» **What you should do**: Return, in their exact form, the lines that lie between the start of the data below and the line containing "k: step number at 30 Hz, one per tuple", with both ends included.

» **Source material**:
● ● ●

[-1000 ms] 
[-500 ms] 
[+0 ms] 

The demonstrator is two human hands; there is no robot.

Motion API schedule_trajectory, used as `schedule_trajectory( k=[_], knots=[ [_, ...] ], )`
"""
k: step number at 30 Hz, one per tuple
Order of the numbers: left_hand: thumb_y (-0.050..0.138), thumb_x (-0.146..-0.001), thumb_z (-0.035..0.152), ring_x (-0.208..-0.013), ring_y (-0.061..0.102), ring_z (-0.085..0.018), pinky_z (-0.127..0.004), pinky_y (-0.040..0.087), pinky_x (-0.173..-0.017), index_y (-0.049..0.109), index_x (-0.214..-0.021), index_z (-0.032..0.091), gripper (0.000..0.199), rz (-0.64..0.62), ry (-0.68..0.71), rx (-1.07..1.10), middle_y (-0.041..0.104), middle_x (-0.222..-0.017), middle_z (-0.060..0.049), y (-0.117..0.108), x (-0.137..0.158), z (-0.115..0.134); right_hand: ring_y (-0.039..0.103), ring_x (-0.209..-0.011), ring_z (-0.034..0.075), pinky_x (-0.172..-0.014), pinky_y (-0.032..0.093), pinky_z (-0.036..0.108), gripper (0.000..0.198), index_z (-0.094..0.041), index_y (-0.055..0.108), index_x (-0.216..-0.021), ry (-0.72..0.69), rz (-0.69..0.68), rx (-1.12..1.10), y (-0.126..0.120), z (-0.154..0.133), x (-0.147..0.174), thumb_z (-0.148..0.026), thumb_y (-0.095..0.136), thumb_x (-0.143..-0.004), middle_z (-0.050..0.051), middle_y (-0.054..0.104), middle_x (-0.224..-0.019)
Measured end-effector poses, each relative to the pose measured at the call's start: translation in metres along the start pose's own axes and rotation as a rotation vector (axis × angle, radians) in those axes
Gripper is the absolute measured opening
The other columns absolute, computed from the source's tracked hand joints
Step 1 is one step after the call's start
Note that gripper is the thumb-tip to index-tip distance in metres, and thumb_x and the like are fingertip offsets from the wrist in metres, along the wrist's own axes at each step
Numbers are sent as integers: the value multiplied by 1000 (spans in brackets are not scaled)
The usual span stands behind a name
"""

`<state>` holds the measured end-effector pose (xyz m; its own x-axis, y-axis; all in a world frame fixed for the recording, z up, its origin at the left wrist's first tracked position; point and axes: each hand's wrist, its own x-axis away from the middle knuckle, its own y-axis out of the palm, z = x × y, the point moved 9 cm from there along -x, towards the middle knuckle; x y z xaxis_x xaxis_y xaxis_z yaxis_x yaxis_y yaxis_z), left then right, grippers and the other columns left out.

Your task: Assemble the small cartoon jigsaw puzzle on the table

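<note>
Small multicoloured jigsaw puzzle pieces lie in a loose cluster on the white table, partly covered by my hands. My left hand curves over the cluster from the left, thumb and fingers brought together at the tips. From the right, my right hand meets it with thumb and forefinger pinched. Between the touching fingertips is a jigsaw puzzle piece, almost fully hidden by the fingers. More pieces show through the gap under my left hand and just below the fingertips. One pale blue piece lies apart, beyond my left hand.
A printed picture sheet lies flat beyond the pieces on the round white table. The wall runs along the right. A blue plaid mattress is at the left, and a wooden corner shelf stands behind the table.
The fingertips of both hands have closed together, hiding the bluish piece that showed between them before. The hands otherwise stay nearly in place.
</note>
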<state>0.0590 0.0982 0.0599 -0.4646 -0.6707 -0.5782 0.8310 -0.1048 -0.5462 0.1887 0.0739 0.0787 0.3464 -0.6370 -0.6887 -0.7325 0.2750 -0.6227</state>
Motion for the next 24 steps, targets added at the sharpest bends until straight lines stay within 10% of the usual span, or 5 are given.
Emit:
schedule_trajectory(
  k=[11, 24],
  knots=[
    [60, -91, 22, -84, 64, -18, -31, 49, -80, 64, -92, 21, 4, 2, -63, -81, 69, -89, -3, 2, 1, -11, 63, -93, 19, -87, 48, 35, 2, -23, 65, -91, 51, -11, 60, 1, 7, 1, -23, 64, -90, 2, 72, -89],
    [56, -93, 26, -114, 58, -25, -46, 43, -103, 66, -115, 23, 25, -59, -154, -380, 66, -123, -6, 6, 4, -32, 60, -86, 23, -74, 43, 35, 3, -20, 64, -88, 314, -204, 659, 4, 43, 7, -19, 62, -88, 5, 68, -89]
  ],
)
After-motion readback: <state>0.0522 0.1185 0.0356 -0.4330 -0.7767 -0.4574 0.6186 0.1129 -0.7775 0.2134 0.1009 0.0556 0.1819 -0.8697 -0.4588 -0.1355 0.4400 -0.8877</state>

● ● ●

» **Finished task**:
[-1000 ms] 
[-500 ms] 
[+0 ms] 

The demonstrator is two human hands; there is no robot.

Motion API schedule_trajectory, used as `schedule_trajectory( k=[_], knots=[ [_, ...] ], )`
"""
k: step number at 30 Hz, one per tuple

Nothing else is needed to complete this exercise.